そもそも、尖閣諸島が日本固有の領土であることについては、日本に分があるので、日本は国際社会を味方につける方がいい。今回の事件で、中国漁船が巡視船に衝突してきたビデオがある。朝生の司会の田原総一郎さんはそのビデオを見て、明らかに中国に非があるといっていた。そうであれば、それを早く公開するほうがいい。
この意味で、10月4、5日、ベルギーで開催されるアジア欧州会議(ASEM)首脳会議について、菅直人首相が出席しないのは絶好のチャンスを逃すことになる。こういうときこそ、首相自らが世界に向けて発信すべきであろう。
また、中国政府に近い社会科学院日本研究所の専門家は、尖閣領有権問題に関連して、中国の外貨準備で円資産を買い増しして円高誘導し、日本に対する圧力をかければいいと主張している。そうであれば、日本も対抗策を考えたほうがいい。
といっても、中国人民元を狙うのはそもそもできにくいし、適切でもない。
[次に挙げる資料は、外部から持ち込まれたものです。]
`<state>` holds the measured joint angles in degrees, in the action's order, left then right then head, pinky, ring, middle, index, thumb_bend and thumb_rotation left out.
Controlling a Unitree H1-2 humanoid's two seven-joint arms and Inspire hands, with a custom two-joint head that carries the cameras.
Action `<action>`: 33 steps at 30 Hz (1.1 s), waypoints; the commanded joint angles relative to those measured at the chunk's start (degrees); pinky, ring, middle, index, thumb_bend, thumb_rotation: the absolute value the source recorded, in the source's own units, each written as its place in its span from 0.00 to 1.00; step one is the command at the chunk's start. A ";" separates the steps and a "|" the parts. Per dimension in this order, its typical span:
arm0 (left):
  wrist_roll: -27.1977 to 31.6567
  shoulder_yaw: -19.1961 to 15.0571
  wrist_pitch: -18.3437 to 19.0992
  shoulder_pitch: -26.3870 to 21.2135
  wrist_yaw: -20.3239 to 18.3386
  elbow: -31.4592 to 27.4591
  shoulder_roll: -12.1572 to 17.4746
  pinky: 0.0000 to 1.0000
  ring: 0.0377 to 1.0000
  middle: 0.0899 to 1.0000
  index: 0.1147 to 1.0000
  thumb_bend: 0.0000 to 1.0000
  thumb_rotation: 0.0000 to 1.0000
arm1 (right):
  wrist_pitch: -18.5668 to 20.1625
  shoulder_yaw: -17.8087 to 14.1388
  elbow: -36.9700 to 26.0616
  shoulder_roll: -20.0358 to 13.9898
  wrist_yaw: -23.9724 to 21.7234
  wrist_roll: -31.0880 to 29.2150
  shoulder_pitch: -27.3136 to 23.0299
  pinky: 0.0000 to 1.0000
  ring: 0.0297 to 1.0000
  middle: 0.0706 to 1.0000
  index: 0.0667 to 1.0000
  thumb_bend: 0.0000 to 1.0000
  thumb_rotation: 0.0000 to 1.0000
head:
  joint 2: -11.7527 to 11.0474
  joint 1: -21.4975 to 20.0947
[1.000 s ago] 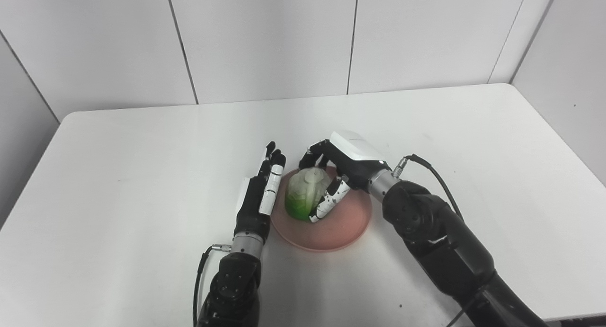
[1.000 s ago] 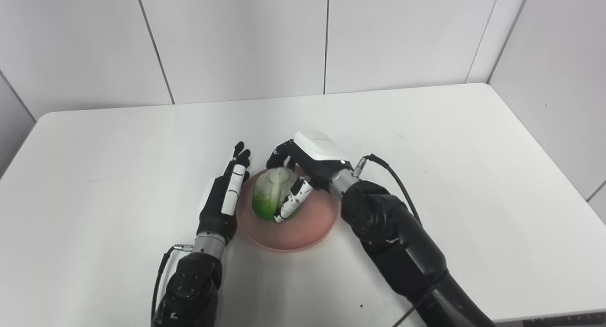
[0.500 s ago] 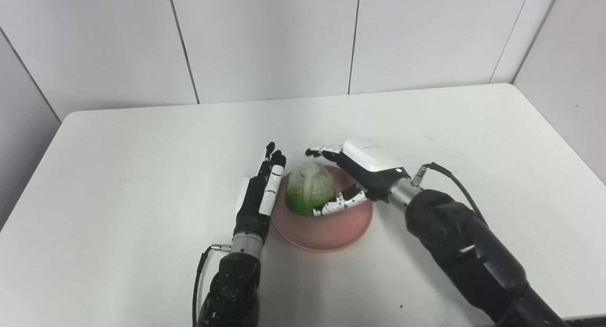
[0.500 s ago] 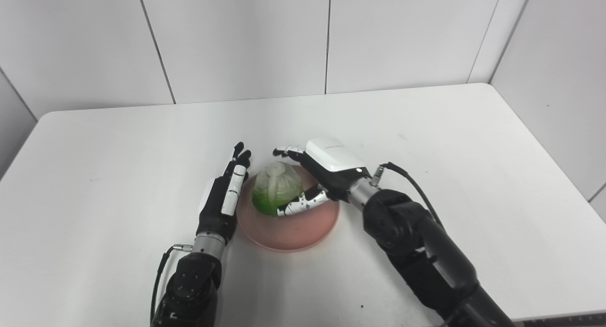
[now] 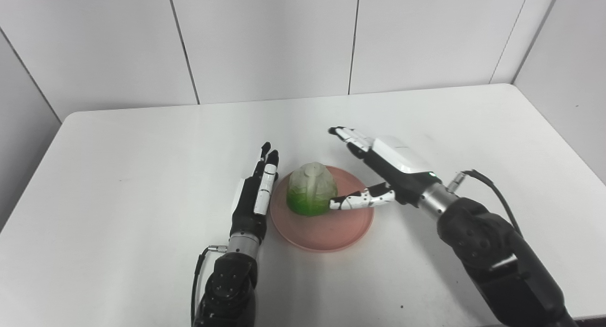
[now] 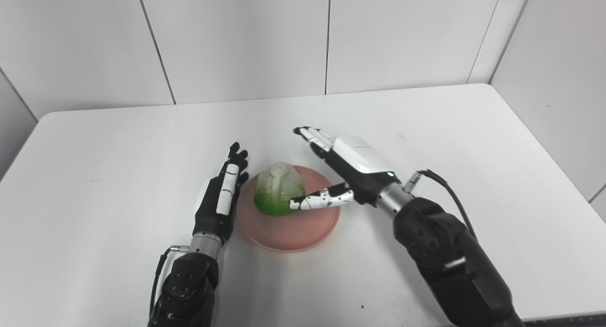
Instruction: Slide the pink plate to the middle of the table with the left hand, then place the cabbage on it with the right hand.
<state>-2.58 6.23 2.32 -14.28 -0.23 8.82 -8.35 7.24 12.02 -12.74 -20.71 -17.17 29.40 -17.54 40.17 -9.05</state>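
Pink plate on white table

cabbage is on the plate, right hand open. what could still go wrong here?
1. The right hand is open, but its thumb tip looks to be against the cabbage; pulling back sideways could tip or roll it off the plate.
2. The left hand lies flat beside the plate's rim; a careless retreat might nudge the plate off centre.

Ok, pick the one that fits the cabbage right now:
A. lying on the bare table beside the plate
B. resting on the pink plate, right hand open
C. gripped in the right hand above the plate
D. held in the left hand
B: the cabbage sits on the pink plate, and the right hand is spread open beside it, holding nothing.
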 commanded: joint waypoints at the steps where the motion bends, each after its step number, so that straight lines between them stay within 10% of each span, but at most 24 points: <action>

日本が金融緩和して円安にすればいいのだ。これはデフレ対策でもあるので、対中関係というわけでないと説明できるが、結果としてドルにペッグしている人民元高になる。
アメリカは対ドルで人民元安を主張しており、そのうち人民元切り上げの圧力が出るだろう。そのときまで、円高を是正しておくことは日本として得策である。